Skip it (or choose carefully) if:

  • crawling tunnels could be a problem for you physically or mentally
  • you want a slower, fewer-stops day with lots of free time
  • you’re not in the District 1 or 4 pickup zone and don’t want to meet at Notre-Dame Church

This tour is also listed as not suitable for people over 95 years, which tells you the operator expects a certain level of walking and movement.

Quick tips before you go

Bring the items the tour suggests and you’ll have a smoother day:

  • hat, camera, snacks
  • flip-flops and outdoor clothing
  • cash and a credit card
  • charged smartphone and a power bank
  • ID card (a copy is accepted) and personal medication

My one practical advice: treat this like an active day. Cu Chi needs physical readiness, and the Mekong segment still involves boat boarding and moving around between stops.

Should you book this tour?

If you’re trying to pack meaningful Vietnam into limited time, I think this is a strong choice. The small group size, the included 5-course lunch, and the real mix of tunnels plus Mekong waterways make it good value for your day.

I’d only hesitate if you strongly dislike tight spaces or you need a very gentle schedule.

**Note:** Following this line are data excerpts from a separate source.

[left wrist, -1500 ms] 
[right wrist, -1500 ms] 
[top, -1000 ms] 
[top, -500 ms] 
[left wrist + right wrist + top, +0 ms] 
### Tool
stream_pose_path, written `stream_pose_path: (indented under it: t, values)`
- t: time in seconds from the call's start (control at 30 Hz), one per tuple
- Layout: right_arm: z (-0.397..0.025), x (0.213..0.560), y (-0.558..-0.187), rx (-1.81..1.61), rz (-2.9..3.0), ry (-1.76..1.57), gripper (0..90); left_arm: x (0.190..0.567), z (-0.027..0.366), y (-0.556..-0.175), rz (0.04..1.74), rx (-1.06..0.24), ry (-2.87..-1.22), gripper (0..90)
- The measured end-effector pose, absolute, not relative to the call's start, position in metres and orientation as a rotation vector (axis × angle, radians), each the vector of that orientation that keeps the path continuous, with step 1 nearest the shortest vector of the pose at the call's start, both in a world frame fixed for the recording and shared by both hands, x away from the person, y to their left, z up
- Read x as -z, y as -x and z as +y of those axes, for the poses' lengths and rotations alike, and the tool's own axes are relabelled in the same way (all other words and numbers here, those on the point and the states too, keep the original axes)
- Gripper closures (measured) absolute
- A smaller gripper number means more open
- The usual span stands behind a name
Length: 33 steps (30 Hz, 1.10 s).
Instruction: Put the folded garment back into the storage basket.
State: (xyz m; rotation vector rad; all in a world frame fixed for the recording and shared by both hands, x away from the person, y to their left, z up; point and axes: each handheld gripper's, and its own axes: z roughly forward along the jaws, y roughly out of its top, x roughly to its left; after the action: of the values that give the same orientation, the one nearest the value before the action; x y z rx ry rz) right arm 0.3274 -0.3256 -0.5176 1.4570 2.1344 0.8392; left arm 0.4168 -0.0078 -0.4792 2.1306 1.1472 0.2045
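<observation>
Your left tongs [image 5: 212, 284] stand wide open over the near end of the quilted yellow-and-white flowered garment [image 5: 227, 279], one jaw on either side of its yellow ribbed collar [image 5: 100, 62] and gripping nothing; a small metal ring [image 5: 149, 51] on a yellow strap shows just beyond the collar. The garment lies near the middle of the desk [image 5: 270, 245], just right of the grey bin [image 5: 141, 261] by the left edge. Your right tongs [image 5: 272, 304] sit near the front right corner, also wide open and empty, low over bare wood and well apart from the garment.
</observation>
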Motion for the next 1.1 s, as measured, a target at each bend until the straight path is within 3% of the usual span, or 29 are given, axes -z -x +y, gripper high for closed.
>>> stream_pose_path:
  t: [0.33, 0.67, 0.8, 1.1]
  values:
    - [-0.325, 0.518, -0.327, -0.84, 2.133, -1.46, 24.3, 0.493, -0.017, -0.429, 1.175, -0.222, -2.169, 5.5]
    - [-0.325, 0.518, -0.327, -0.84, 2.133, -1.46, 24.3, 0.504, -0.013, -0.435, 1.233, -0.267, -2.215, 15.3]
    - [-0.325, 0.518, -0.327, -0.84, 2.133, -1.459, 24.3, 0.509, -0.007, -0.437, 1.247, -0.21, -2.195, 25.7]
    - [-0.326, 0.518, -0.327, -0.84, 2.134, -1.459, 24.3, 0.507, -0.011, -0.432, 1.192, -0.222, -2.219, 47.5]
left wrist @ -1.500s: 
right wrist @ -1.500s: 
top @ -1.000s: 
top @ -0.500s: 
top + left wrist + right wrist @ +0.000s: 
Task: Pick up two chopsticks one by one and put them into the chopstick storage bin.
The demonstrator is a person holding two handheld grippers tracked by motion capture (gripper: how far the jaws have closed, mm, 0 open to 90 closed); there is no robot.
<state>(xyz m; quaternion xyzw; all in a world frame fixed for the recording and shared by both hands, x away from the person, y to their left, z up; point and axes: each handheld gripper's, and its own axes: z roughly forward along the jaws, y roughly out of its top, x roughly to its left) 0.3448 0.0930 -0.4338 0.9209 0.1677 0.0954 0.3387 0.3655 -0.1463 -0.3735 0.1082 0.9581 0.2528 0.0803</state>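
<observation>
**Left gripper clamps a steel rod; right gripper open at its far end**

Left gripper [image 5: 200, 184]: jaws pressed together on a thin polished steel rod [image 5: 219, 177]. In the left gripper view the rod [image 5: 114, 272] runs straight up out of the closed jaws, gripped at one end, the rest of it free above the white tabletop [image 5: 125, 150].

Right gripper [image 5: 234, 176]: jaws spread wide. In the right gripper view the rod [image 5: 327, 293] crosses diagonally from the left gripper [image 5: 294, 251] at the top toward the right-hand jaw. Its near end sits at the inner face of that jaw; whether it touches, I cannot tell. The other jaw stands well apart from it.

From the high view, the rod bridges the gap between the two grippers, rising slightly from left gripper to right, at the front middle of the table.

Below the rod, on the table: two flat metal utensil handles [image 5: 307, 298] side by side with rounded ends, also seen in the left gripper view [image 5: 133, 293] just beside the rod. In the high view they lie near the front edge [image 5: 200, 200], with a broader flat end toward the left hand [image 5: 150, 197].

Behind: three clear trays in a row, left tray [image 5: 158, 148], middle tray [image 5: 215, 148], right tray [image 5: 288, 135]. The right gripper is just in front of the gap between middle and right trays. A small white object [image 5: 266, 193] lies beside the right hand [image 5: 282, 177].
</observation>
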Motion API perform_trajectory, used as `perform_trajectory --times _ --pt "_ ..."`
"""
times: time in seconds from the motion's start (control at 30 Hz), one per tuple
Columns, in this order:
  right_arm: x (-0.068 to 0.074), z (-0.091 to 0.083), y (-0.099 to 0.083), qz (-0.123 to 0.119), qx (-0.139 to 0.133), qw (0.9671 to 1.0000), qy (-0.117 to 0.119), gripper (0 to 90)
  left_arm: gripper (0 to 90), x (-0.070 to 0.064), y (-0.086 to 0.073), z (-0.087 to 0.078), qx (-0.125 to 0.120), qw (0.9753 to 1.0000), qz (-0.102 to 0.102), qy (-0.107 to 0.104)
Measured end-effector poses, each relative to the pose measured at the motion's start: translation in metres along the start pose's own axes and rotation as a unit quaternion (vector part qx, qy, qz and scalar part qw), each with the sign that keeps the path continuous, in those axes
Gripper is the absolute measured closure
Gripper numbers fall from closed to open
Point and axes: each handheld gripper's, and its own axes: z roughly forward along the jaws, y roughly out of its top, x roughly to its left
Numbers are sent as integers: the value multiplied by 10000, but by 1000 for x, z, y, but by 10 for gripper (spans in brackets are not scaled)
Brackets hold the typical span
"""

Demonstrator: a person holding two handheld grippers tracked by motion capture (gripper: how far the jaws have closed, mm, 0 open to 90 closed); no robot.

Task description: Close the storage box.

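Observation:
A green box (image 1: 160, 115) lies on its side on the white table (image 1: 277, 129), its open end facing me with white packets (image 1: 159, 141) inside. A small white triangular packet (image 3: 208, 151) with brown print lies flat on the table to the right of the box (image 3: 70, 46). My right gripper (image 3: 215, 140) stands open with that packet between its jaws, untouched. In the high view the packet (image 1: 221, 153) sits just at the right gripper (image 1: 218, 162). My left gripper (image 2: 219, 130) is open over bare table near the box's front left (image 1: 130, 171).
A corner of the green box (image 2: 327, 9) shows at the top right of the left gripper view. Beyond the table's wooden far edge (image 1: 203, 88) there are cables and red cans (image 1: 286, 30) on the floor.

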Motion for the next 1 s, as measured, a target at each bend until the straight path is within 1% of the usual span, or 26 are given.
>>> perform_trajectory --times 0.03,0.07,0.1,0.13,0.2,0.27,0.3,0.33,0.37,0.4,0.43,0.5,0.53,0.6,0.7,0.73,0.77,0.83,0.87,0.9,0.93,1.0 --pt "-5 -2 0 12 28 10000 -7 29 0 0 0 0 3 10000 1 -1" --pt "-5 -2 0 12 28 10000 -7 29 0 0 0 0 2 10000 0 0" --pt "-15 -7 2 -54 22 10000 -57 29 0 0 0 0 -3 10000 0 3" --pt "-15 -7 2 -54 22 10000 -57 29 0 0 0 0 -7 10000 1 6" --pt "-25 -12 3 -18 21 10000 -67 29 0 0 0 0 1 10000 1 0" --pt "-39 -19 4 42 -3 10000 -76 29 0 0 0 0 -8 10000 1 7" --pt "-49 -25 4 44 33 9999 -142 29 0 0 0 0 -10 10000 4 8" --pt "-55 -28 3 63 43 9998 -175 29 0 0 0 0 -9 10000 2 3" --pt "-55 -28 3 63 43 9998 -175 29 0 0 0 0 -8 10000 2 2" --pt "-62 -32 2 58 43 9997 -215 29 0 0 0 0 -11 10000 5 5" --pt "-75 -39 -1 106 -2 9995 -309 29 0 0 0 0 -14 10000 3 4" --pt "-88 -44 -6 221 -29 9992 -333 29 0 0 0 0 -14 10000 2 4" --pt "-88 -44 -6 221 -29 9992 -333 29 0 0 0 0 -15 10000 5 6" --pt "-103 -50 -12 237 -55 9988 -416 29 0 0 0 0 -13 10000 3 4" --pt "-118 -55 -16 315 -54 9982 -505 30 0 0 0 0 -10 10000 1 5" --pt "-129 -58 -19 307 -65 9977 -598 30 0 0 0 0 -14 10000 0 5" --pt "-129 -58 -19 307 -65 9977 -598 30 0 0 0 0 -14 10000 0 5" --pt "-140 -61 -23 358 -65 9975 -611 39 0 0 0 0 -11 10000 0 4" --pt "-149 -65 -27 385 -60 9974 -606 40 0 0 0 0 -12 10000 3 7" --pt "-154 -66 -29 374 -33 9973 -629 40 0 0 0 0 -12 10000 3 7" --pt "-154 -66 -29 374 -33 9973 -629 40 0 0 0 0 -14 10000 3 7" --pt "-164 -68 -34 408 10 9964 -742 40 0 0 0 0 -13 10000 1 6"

Otherwise, for many visitors, this is the kind of day that gives you both the story and the scenery—war underground in the morning, river life and honey-and-candy tasting later.

FAQ

How many people are on this tour?

The group is limited to a maximum of 10 travelers, described as private or small groups.

How long is the tour?

The duration is 10 hours. Exact starting times depend on availability.

What’s included besides the Cu Chi and Mekong activities?

The tour includes an air-conditioned vehicle, English live guide, Cu Chi admission, all boats, a 5-course Southern Vietnamese lunch, coconut juice, fruit and honey tea, and two bottles of water per guest.

Do you offer a vegetarian or vegan lunch?

Yes. Vegan/vegetarian lunch is available on request.

Where are the pickup and drop-off locations?

Pickup is available in District 1 and District 4 (and some areas in District 3). If you’re outside the pickup zone, you meet at Notre-Dame Church. Drop-off is at District 4 and District 1.

What language is the guide?

The live tour guide is English.

Is there a tunnel crawl?

The experience includes entering a secret entrance and crawling into about 100-meter tunnels as part of the Cu Chi portion.

What should I bring for the day?

The tour suggests a hat, camera, snacks, credit card and cash, flip-flops, outdoor clothing, a charged smartphone, power bank, personal medication, and an ID card (a copy is accepted).